Blu-ray Review
OT: The Grand Budapest Hotel
Ein hochherrschaftliches Haus
Wenn Wes Anderson einen neuen Film macht, horcht die Arthouse-Fangemeinde auf – zu Recht, wie Grand Budapest Hotel eindrucksvoll beweist.
Inhalt
Das Grand Budapest Hotel – gelegen irgendwo in der Republik Zubrowka zirka 1968: Vom dereinstigen Glamour der pittoresken Einrichtung ist nicht mehr viel übrig, die Zahl der Gäste ist beständig niedrig und der Putz bröckelt vor sich hin. Als ein schreibblockierter Autor dort auf einen älteren Herrn namens Zéro Mustafa trifft, erzählt dieser ihm eine unglaubliche Geschichte: In der Zeit zwischen den beiden Weltkriegen habe er dort als Page angefangen und unter dem Concierge Monsieur Gustave gearbeitet.
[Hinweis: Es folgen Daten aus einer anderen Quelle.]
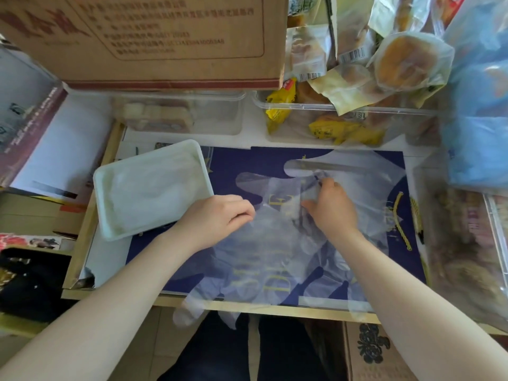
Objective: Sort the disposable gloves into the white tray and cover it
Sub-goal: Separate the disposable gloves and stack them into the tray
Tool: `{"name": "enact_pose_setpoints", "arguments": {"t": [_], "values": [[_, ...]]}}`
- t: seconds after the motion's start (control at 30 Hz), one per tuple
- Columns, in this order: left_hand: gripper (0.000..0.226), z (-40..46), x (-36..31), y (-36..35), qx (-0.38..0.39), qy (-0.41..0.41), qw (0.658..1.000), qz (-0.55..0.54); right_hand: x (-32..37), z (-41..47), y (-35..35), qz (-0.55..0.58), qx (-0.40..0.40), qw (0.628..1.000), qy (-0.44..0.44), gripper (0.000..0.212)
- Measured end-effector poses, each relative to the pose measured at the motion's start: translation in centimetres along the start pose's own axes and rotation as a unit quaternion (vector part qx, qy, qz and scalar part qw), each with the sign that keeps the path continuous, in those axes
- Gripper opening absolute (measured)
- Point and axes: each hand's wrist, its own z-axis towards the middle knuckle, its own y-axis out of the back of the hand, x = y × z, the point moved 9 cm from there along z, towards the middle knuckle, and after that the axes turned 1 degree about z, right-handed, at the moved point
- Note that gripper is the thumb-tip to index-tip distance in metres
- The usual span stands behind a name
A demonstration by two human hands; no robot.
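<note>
Several clear disposable gloves (264, 259) lie spread over a dark blue mat (228, 160), some hanging over the table's front edge. The white tray (100, 185) sits at the mat's left end, tilted, with crumpled clear gloves (148, 185) inside. My left hand (217, 218) is just right of the tray, fingers curled, pinching the edge of a glove. My right hand (330, 207) is at the mat's middle, fingers curled into a bunched glove (316, 182). No cover for the tray can be made out.
A large cardboard box (154, 39) overhangs the back. Behind the mat stand clear plastic bins (275, 105) with packaged bread and yellow snack packs. A blue plastic bag (478, 105) is at the right, boxes and papers at the left. A wooden table edge (275, 307) runs along the front.
</note>
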Motion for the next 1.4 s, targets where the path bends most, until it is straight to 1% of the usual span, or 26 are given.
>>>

Ein jederzeit zuvorkommender, korrekter, aber auch strenger Service war Gustave wichtig und doch entwickelte sich eine Freundschaft zwischen Zéro und seinem Vorgesetzten. Gustave selbst wusste jederzeit, seinen makellosen Service auch zu seinem Vorteil einzusetzen – gerade gegenüber der älteren weiblichen Klientel. Als eine der Damen eines Tages stirbt, kümmert Gustave das konsequenterweise auch mehr als die Hauptschlagzeile der Zeitung, die von einem drohenden Krieg spricht. Nicht ganz umsonst, wie sich herausstellt, denn die Frau Gräfin vererbt dem Concierge (sehr zum Leidwesen der gierigen Familie) ein wertvolles Gemälde namens „Jüngling mit Apfel“. Gustave selbst macht im Auge des unermesslichen Vermögens seinen jungen Lobby Boy zum Alleinerben – ein Testament, das Zéro bald reich machen wird …
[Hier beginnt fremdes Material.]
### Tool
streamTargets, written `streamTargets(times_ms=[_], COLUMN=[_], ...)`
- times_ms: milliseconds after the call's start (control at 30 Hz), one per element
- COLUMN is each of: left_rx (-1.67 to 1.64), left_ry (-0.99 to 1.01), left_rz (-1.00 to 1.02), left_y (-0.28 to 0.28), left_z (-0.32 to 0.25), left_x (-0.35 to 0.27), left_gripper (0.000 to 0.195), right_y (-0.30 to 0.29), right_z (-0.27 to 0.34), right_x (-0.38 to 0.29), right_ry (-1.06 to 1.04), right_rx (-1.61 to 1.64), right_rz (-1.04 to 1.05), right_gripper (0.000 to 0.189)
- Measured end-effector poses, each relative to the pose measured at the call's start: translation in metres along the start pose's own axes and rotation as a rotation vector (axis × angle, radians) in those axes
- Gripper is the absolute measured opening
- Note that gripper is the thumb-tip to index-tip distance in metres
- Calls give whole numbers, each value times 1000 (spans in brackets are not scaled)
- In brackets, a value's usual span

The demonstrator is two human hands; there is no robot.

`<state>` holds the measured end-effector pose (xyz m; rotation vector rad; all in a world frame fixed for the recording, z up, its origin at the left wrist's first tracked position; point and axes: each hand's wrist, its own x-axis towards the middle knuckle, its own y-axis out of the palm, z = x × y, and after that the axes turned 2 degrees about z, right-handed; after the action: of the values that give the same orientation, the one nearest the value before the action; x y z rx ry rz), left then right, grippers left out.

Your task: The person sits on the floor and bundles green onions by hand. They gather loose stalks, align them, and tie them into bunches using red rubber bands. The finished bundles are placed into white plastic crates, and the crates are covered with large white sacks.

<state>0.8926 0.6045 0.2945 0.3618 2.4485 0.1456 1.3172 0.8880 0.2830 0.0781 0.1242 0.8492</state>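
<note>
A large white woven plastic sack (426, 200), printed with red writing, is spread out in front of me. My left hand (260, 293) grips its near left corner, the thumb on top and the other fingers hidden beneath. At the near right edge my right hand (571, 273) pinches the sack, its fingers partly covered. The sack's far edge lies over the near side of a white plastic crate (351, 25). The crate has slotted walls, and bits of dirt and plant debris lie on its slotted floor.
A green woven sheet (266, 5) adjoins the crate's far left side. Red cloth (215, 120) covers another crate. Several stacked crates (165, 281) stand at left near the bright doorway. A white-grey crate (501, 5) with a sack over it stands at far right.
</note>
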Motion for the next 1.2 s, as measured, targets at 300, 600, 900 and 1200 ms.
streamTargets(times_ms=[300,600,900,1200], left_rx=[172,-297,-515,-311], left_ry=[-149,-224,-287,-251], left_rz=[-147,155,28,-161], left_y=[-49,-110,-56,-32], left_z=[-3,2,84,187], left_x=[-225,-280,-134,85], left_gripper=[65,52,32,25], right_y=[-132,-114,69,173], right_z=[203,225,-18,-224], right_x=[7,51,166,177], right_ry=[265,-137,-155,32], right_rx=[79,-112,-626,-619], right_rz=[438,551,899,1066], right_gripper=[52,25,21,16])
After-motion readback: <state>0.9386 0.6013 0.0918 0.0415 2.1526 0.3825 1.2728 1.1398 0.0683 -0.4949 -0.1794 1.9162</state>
In Grand Budapest Hotel erzählt der großartige Wes Anderson (Royal Tenenbaums, Darjeeling Limited) die Geschichte des letzten echten Conciergen des Grand Budapest Hotel (angelehnt an das echte Hotel Gellért in Budapest) vor dem Zweiten Weltkrieg – und zwar aus der Sicht des neuen Lobby-Boys Zero, der für Monsieur Gustave, den Concierge arbeitete. Gleich vier Zeitebenen nutzt Anderson, der den Film formal noch dazu in fünf Kapitel einteilt. Ein jedes erzählt seine eigene kleine Geschichte, bremst aber keinen der anderen Teile aus, sondern fügt sich am Ende zu einem harmonischen und stimmigen Gesamtbild – gerade hier wird klar, was für ein erzählerischer und inszenatorischer Künstler Anderson ist. Doch nicht nur das:
Wer den Regisseur kennt, der weiß, wie wichtig ihm die Bildersprache ist. In Grand Budapest Hotel perfektioniert er das, was er schon in seinen vorherigen Filmen andeutete. Mit häufig wechselnden Bildformaten, extrem kräftigen Farben im Inneren des Gastbetriebes, Einstellungen, die wie ein Stillleben eines Kunstwerks wirken (Gustave und Zéro im Aufzug: 10’57) sowie nüchtern-grauer Ausstattung in Kapitel drei surft Anderson stets stilsicher auf einer Welle unterschiedlicher Tempi und Optiken. Ganz Anderson ist auch der typische, sensationelle Humor des Regisseurs. Keiner kann Slapstick so hintergründig und treffend inszenieren wie er. Alleine der erste Auftritt Edward Nortons als Inspector Albert Henckels ist zum Brüllen komisch – wie im Übrigen die komplette Szene der Zugkontrolle. Die Momente in der Inhaftierungsanstalt – vor allem die Planung des Ausbruchs – sind von brillanter Dialogpräzision und großartiger Komik. Alleine schon durch das standhaft-höfliche Verhalten Monsieur Gustaves gegenüber den schwersten der Schwerverbrecher. Und wenn er in Kapitel vier eine Reminiszens an die grandiose Sarg-Verfolgungsjagd aus Tanz der Vampire leistet und dabei vollkomen irrsinnige und cartoonartige Zeitraffer nutzt, bleibt kein Auge trocken.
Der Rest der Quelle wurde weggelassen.